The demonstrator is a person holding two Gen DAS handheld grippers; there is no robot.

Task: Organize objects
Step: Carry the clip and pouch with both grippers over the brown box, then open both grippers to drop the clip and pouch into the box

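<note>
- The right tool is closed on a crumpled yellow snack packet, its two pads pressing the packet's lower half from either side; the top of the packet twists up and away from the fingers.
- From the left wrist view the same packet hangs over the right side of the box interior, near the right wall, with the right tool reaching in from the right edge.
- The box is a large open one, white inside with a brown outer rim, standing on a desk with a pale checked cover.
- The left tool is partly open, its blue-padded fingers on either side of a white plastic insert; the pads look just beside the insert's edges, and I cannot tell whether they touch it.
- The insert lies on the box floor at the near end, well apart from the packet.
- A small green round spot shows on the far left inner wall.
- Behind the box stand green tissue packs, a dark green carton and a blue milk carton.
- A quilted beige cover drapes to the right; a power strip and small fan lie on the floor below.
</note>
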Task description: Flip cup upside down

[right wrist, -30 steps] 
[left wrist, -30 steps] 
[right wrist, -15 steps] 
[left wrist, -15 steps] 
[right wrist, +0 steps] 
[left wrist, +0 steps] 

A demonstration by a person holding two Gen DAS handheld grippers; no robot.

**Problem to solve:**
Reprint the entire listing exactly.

**Result for this exercise:**
The demonstrator is a person holding two Gen DAS handheld grippers; there is no robot.

Task: Organize objects
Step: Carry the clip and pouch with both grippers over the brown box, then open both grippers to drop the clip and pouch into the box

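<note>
- The right tool is closed on a crumpled yellow snack packet, its two pads pressing the packet's lower half from either side; the top of the packet twists up and away from the fingers.
- From the left wrist view the same packet hangs over the right side of the box interior, near the right wall, with the right tool reaching in from the right edge.
- The box is a large open one, white inside with a brown outer rim, standing on a desk with a pale checked cover.
- The left tool is partly open, its blue-padded fingers on either side of a white plastic insert; the pads look just beside the insert's edges, and I cannot tell whether they touch it.
- The insert lies on the box floor at the near end, well apart from the packet.
- A small green round spot shows on the far left inner wall.
- Behind the box stand green tissue packs, a dark green carton and a blue milk carton.
- A quilted beige cover drapes to the right; a power strip and small fan lie on the floor below.
</note>
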Task description: Flip cup upside down

[right wrist, -30 steps] 
[left wrist, -30 steps] 
[right wrist, -15 steps] 
[left wrist, -15 steps] 
[right wrist, +0 steps] 
[left wrist, +0 steps] 

A demonstration by a person holding two Gen DAS handheld grippers; no robot.

The answer contains nothing further.